*AIM OF THE TASK:*
The required output is the lines below from the line containing "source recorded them" to the line containing "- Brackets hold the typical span", inclusive, retyped exactly. No other lines belong in it.

*SUPPLIED INFORMATION:*
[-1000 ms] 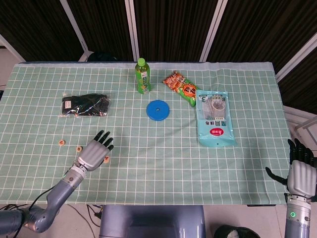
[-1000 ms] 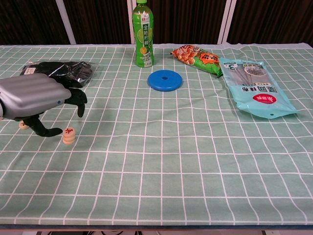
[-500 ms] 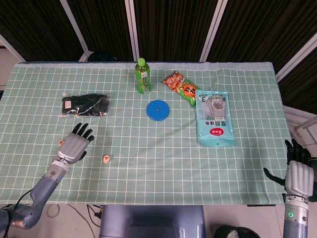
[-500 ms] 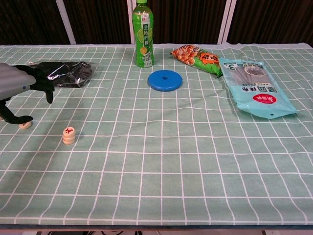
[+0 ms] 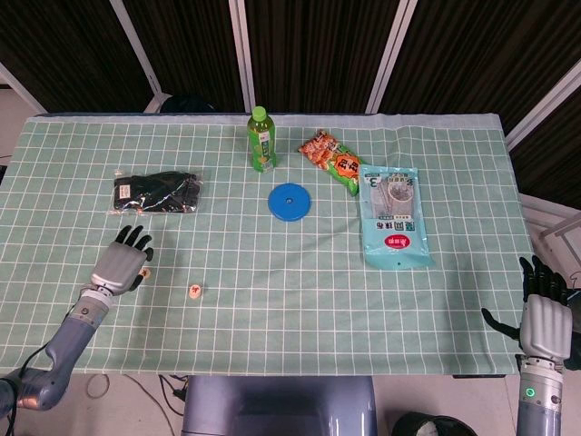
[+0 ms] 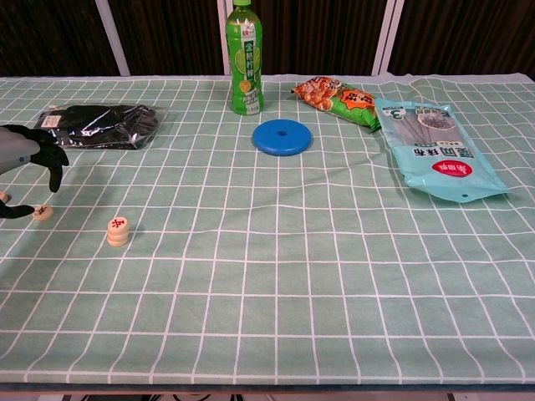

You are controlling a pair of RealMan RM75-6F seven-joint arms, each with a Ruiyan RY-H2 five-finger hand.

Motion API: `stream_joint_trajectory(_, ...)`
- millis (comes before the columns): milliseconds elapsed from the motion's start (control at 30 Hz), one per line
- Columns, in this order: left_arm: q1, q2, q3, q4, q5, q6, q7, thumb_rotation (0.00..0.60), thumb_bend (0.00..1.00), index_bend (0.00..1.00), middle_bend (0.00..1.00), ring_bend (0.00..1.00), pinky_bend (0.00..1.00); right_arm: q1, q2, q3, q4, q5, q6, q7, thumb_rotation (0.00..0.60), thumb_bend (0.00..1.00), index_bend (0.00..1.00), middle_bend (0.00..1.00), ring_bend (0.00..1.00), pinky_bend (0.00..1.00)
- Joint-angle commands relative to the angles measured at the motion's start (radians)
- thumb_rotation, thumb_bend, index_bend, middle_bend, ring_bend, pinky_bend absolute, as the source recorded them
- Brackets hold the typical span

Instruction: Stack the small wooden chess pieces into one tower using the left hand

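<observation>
A short stack of small wooden chess pieces (image 5: pixel 194 291) (image 6: pixel 118 231) stands alone on the green checked cloth, its top marked in red. One loose piece (image 5: pixel 145 271) (image 6: pixel 43 212) lies to its left. My left hand (image 5: pixel 121 263) (image 6: pixel 25 154) hovers at that loose piece with its fingers arched above it and apart. The thumb tip lies right beside the piece, and nothing is gripped. My right hand (image 5: pixel 545 322) hangs off the table's near right corner, fingers up and spread, holding nothing; the chest view does not show it.
A black packet (image 5: pixel 156 193) lies behind the left hand. A green bottle (image 5: pixel 262 139), a blue disc (image 5: pixel 289 201), an orange snack bag (image 5: pixel 330 161) and a pale blue pouch (image 5: pixel 393 215) sit in the middle and right. The table's front edge (image 5: pixel 272 372) is close.
My left hand has moved left, away from the stack, and now sits over the loose piece. The stack stands uncovered. The right hand has barely shifted.
</observation>
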Motion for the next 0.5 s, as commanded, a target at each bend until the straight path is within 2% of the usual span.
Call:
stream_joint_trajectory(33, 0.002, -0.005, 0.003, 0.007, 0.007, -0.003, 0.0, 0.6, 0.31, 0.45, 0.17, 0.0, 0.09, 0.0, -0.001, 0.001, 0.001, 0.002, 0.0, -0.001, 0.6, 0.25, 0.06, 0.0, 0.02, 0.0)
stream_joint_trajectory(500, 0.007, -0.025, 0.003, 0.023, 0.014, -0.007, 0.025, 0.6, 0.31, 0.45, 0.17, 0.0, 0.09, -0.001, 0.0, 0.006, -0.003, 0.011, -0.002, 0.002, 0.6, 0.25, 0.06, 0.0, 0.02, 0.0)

*SOLVED EXERCISE:*
- thumb_rotation, thumb_bend, index_bend, middle_bend, ring_bend, pinky_bend absolute, as the source recorded them
- Brackets hold the typical span

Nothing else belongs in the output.